The youth timebomb: why the angry generation is becoming the militant generation

talibanFor many years people have been trying to explain why rational young men turn to extremism. From French revolution era protests like the Babeuf plot, the exploits of the IRA to modern day Islamist extremists at home and abroad, academics, psychologists and historians have tried to understand why they commit such heinous acts against their fellow men.

Now, not for the first time, sexual availability (and the lack there of) has been cited as the main cause of Afghan men joining the Taliban by journalist Mujib Mashal in an article for Foreign Policy.

Of course, I do know pretend to be an expert on the subject of Afghan culture but I find it hard to believe it can be boiled down to such a simple cause.

Mashal argues young men in the still deeply traditionally Afghanistan are becoming sexually frustrated by the lack of marriage opportunities in a country where bride prices remain high despite low levels of employment. Many men are being forced to seek employment as labourers in Iran to raise the money demanded by women’s families and are thus (supposedly) remaining virgins for longer.

The build up of this frustration is supposedly being exploited by the Taliban who offer the best wages in the area, especially in Helmand, and the promise of 72 virgins waiting for them in paradise.

While I have to concede Mashal probably knows more about the specifics of the region (and being a man) than I do, I have to question if it can really be that simple. To boil down all male frustrations in a situation as complex as Afghanistan seems unnecessarily reductive.

Instead the picture, as always, is more complex.

Some blame must be held at the feet of the NATO occupation itself. Whilst America and their allies have been welcome in the past by the metropolitan elites of Kabul, after 11 and a half long years of occupation their patience is wearing thin.
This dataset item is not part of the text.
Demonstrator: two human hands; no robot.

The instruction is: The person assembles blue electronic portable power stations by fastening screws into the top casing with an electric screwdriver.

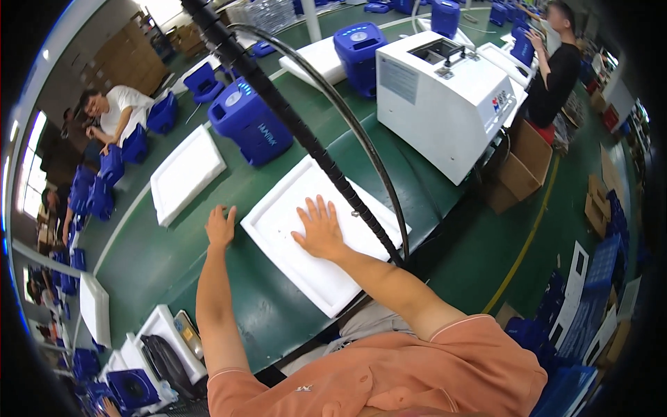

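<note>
A shallow white foam tray (278, 208) lies on the green table in front of me. My right hand (319, 228) rests on its inner face with the fingers spread. Just beyond the tray's left edge, my left hand (221, 226) is over the green tabletop with its fingers apart, holding nothing. A blue plastic case (251, 125) with a row of small lights on top stands behind the tray. To its left lies a second white foam tray (187, 174). Neither hand touches the case.
A white box-shaped machine (434, 104) stands at the far right of the table, beside another blue case (359, 59). A black wrapped pole (292, 132) and a cable (361, 132) cross above the tray. An open cardboard box (517, 170) is past the machine. Co-workers stand or sit farther off.
</note>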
The invading forces promised democracy, prosperity and peace they are struggling to deliver on that promise. Afghanistan is at the bottom of Transparency International’s list of corruption states alongside North Korea and Somalia. Hamid Karzai is supported by the NATO alliance not because he is a paragon of democratic virtue, but because he is not the Taliban. There are still questioning lingering over the the Afghan government’s legitimacy as well as the undue influence of Karzai’s family which has grown mysteriously wealthy since he took office.

Karzai’s own brother has been linked to the lucrative opium trade rampant in the country which is said to provide the Taliban with most of their funds.
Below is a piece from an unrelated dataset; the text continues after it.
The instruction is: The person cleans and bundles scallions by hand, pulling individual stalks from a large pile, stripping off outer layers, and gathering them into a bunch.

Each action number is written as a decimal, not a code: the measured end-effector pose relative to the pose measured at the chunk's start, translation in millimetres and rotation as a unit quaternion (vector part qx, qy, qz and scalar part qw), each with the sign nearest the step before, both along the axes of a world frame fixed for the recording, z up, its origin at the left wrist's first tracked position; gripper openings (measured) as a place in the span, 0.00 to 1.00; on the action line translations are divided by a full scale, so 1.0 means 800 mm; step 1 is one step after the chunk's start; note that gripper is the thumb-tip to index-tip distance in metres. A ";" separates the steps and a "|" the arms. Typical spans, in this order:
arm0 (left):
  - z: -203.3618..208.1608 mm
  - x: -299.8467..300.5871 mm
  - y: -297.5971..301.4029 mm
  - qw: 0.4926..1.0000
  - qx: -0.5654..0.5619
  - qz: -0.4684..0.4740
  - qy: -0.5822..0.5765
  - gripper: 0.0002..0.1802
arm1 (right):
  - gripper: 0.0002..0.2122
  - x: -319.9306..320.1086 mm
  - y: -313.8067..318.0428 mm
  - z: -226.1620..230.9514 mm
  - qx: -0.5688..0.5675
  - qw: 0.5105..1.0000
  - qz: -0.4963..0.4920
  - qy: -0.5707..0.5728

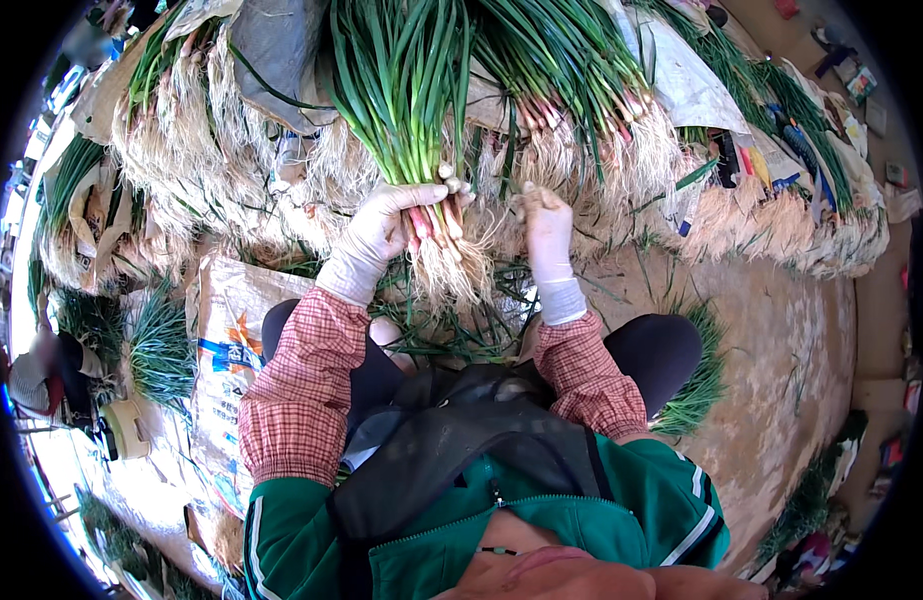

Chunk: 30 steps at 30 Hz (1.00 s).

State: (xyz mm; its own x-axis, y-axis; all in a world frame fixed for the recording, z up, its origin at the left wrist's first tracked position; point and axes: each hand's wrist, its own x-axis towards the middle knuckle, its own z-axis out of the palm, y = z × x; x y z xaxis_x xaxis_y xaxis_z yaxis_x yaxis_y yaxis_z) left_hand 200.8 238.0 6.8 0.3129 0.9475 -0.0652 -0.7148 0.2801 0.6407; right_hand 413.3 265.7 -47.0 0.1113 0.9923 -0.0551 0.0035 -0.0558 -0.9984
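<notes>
My left hand (pixel 396 222), in a white glove, is wrapped round a bunch of green garlic (pixel 399 95). Its long leaves point away from me, and the pinkish-white stems with pale stringy roots hang below my grip. Just right of those roots, my gloved right hand (pixel 544 222) is apart from the bunch with its fingers curled closed. Whatever may be between those fingertips is too small to make out. Beyond it, a second lot of green garlic (pixel 571 70) lies on the pile with its roots toward me.
A long heap of rooted garlic (pixel 181 160) curves across the far side, partly under pale sacking (pixel 686 85). Loose leaves (pixel 461 335) litter the ground between my knees. A printed white sack (pixel 231 350) lies at left; leaf bundles (pixel 696 365) sit by my right knee. A person (pixel 46 375) is at far left.
</notes>
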 end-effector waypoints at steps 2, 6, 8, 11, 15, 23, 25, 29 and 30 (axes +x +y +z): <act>0.002 0.002 0.002 0.998 -0.006 0.008 0.061 0.15 | 0.09 0.002 0.015 0.005 0.043 0.998 0.033 -0.038; 0.012 -0.010 -0.001 0.979 -0.026 -0.065 0.190 0.15 | 0.09 -0.071 0.032 0.048 0.156 0.980 0.085 -0.089; 0.003 -0.005 -0.001 0.979 -0.005 -0.037 0.201 0.14 | 0.08 -0.078 0.054 0.006 0.058 0.993 0.088 0.043; 0.004 -0.010 -0.004 0.979 -0.003 -0.046 0.199 0.13 | 0.02 -0.088 0.021 0.018 -0.012 0.973 0.101 0.209; 0.016 0.009 -0.002 0.981 -0.005 -0.058 0.182 0.13 | 0.03 -0.070 0.025 -0.040 -0.075 0.857 0.127 0.494; 0.005 -0.006 -0.005 0.999 0.020 -0.004 0.028 0.13 | 0.15 0.003 0.029 -0.020 0.066 0.811 0.405 -0.416; 0.001 -0.012 -0.004 1.000 0.010 0.000 0.011 0.14 | 0.15 0.001 0.033 0.075 0.008 0.866 0.306 -0.395; -0.001 0.007 0.009 0.999 0.035 -0.015 -0.024 0.13 | 0.14 0.030 0.139 0.111 0.071 0.871 0.078 -0.480; -0.002 0.006 0.010 0.998 0.047 -0.013 -0.028 0.14 | 0.13 0.022 0.145 0.116 0.067 0.806 0.086 -0.582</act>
State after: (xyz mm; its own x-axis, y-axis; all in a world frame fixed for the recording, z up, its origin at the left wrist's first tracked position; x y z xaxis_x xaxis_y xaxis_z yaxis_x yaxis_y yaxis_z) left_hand 205.6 246.0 5.2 0.3390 0.9399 0.0410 -0.7429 0.2407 0.6246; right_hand 430.8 381.5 45.8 -0.1297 0.9870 0.0950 0.9384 0.1532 -0.3096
As much as I am loathed to use historical examples as an absolute guide to the future of the country, I have to draw some parallels with America past interventions in the 20th century. The support of the Batista regime in Cuba, despite local opposition made it easier for Fidel Castro to swoop in as the America’s feared.

So a similar fate could await Afghanistan when the troops pull out. With even Karzai himself blaming the corruption woes of the country on its foreign occupiers it is easy to see how dissatisfaction can turn into extremism.

Like the young in the UK, Afghan young people were promised prosperity. However, unlike the young in the UK, they are living in an extreme and dangerous environment. After growing up amidst bloodshed and warfare a whole generation of young men and women thought they would start to see the beginning of a new order which has been instead mired in the old ways of corrupt leaders, blind occupiers and frustrated local communities.

For young (and old) women, domestic violence, rape and honour killings are still commonplace. Women were forced to accept a law passed in 2009 that banned them leaving the house in certain circumstances without the consent of their husbands. While the more urban educated classes may welcome women’s emancipation, the rural attitudes towards women suggest the country still has a long way to go.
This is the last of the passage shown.